Ich denke mit dem python hat das was zu tun, kann es aber nicht genau sagen.

Gruss Jörg

----------

## moben

python-updater durchlaufen lassen?

----------

## JoHo42

python-update und revdep-rebuild habe ich gemacht, leider ohne erfolg.

----------

## JoHo42

Hi leute,

macht es sinn auf python3.1 ein update durchzuführen?

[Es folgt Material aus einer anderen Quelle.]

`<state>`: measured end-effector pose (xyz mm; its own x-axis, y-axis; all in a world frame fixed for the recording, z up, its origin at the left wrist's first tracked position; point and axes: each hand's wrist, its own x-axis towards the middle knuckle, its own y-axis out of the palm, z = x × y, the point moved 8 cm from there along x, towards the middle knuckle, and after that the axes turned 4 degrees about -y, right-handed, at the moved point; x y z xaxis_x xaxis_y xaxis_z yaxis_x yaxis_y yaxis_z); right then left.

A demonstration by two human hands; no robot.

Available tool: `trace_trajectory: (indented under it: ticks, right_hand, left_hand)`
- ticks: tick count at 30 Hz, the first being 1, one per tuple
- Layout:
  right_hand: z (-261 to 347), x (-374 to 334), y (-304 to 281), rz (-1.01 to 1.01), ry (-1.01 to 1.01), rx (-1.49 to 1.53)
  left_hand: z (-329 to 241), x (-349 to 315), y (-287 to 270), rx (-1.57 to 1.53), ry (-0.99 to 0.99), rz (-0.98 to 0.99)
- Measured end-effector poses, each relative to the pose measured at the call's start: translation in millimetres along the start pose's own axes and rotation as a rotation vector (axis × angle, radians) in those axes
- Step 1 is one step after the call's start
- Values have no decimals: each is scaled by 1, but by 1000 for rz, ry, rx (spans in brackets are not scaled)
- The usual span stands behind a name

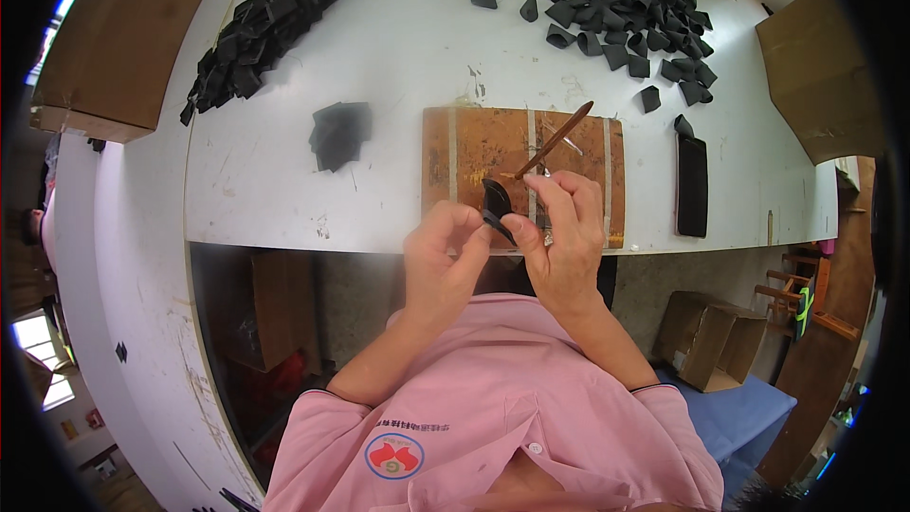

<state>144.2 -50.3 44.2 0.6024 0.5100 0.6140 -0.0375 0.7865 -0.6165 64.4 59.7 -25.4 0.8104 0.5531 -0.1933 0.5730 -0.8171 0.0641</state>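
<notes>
Between my hands, just over the near edge of the board, is a small curved piece of thin black sheet material (496,199). My left hand (444,251) pinches its lower left side between thumb and fingers. From the other side, my right hand (566,237) grips its lower edge with the thumb, the index finger raised. A slim brown stick (559,137) slants across the brown board (474,142), its lower end beside my right index fingertip; I cannot tell whether they touch. Pale strips run down the stained board.
Folded black pieces (616,0) heap at the far right of the white table (398,57). A long pile of black pieces (275,24) lies far left, with a small flat stack (341,136) nearer. A black phone (692,188) lies right. Cardboard boxes (123,33) flank the table.
</notes>
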Motion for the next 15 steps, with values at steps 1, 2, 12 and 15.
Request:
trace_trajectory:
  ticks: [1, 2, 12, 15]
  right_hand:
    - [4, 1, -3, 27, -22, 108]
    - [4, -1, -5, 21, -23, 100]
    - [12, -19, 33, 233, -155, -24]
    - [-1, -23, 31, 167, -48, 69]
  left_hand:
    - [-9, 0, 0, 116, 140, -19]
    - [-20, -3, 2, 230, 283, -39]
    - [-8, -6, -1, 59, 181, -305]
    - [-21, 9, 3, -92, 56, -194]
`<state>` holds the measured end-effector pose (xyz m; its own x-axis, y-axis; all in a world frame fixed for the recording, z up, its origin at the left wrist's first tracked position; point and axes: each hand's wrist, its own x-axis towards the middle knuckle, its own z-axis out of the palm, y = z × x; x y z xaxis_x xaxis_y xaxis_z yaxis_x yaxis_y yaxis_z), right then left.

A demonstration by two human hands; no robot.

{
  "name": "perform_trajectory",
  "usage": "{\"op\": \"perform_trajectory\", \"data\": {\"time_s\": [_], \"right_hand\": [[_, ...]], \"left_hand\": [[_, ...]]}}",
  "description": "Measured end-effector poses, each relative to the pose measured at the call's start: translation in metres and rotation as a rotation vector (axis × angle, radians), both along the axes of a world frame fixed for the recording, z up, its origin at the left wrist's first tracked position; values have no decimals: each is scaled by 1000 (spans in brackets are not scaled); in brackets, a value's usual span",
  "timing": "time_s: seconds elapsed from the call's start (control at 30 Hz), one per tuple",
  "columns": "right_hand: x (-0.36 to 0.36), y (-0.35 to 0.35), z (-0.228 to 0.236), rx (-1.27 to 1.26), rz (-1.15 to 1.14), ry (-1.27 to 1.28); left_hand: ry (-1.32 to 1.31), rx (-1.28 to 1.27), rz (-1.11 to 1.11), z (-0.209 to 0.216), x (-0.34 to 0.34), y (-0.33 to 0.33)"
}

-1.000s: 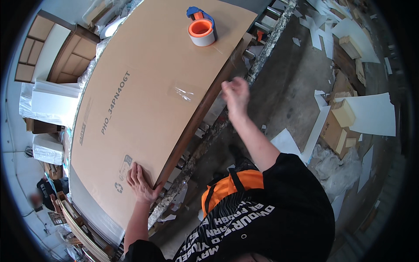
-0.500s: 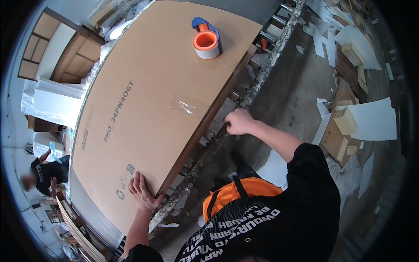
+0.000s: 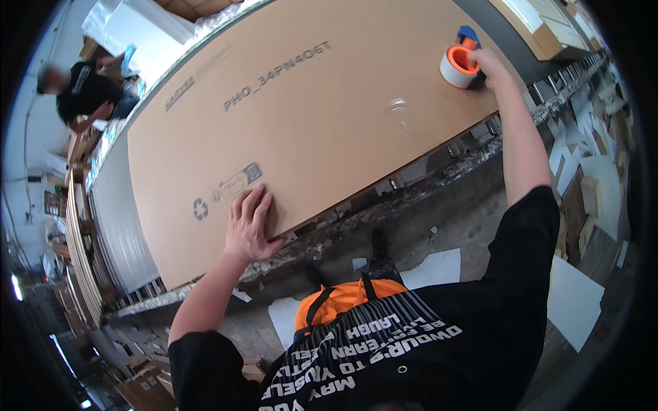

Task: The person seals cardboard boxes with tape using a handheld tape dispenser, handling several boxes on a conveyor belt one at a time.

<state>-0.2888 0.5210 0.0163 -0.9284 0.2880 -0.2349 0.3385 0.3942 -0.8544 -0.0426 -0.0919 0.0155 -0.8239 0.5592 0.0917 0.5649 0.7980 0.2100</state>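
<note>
Across the middle of the scene, a large flat brown cardboard box lies on a conveyor with metal rollers, its long axis slanting from near left to far right, dark print running roughly the same way. The left hand rests on the near edge, toward the left; its fingers are slightly spread on the cardboard and point far, the thumb pointing right. Near the far right end sits a tape dispenser with a white roll, orange ring and blue head, the blue head pointing far. The right hand reaches it from the right, fingers at the orange ring; whether they pinch it, I cannot tell. A shiny clear strip lies left of the dispenser. At far left stands a co-worker in black.
</note>
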Motion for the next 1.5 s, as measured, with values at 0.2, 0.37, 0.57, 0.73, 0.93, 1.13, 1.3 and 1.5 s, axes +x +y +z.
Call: {"op": "perform_trajectory", "data": {"time_s": [0.2,0.37,0.57,0.73,0.93,1.13,1.3,1.5], "right_hand": [[134,-194,62,-514,-63,193],[205,-356,101,-21,231,306],[233,-473,119,386,407,225],[239,-590,136,671,587,250],[257,-673,125,887,672,251],[267,-677,105,1018,821,-58],[351,-645,90,1050,873,-92],[413,-636,16,985,723,-44]], "left_hand": [[47,13,85,1,7,-9],[-12,-33,252,8,31,-50],[-90,-289,178,1,82,-196],[-23,-251,117,-7,89,-214],[42,-158,113,-15,92,-226],[77,-151,48,-18,89,-226],[61,-119,67,-26,96,-242],[-3,-212,87,-9,96,-227]]}}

also mit eselect python set ?

Denn in den englischen Threads lese ich, das es keinen Sinn macht.

Gruss Jörg

----------

## Max Steel

Es fehlen wohl immernoch einige Festures im Python 3 welche nötig für das korrekte Arbeiten von Portage und anderen sind.

Soviel ich gelesen hab.

Zumindest ist es wohl laut eselect news immernoch empfohlen python 2 als System-Standard gesetzt zu lassen.

----------

## lxg

 *JoHo42 wrote:*   

> macht es sinn auf python3.1 ein update durchzuführen?
> 
> also mit eselect python set ?
> 
> Denn in den englischen Threads lese ich, das es keinen Sinn macht.

 

Sollte man definitiv nicht machen. Python 3 ist mit 2.x nicht kompatibel.

----------